§ **ACTIVITY**:
From first line to last, retype the data exactly.

§ **SUPPLIED INFORMATION**:
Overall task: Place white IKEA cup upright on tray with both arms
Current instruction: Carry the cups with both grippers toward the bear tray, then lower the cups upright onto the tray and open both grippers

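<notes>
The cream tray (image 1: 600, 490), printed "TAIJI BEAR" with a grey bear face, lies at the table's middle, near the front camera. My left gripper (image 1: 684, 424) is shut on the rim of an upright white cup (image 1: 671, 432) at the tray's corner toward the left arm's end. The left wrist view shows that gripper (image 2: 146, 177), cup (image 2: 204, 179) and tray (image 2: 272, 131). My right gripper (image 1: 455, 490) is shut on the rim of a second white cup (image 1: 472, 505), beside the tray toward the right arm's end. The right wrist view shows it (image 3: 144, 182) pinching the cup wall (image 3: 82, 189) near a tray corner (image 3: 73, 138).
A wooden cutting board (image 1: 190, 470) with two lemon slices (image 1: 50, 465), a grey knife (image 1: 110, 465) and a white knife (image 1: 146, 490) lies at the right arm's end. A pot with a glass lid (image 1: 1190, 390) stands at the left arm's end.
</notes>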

§ **YOUR SOLUTION**:
Overall task: Place white IKEA cup upright on tray with both arms
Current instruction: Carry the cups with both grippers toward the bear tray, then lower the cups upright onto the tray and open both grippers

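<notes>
The cream tray (image 1: 600, 490), printed "TAIJI BEAR" with a grey bear face, lies at the table's middle, near the front camera. My left gripper (image 1: 684, 424) is shut on the rim of an upright white cup (image 1: 671, 432) at the tray's corner toward the left arm's end. The left wrist view shows that gripper (image 2: 146, 177), cup (image 2: 204, 179) and tray (image 2: 272, 131). My right gripper (image 1: 455, 490) is shut on the rim of a second white cup (image 1: 472, 505), beside the tray toward the right arm's end. The right wrist view shows it (image 3: 144, 182) pinching the cup wall (image 3: 82, 189) near a tray corner (image 3: 73, 138).
A wooden cutting board (image 1: 190, 470) with two lemon slices (image 1: 50, 465), a grey knife (image 1: 110, 465) and a white knife (image 1: 146, 490) lies at the right arm's end. A pot with a glass lid (image 1: 1190, 390) stands at the left arm's end.
</notes>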

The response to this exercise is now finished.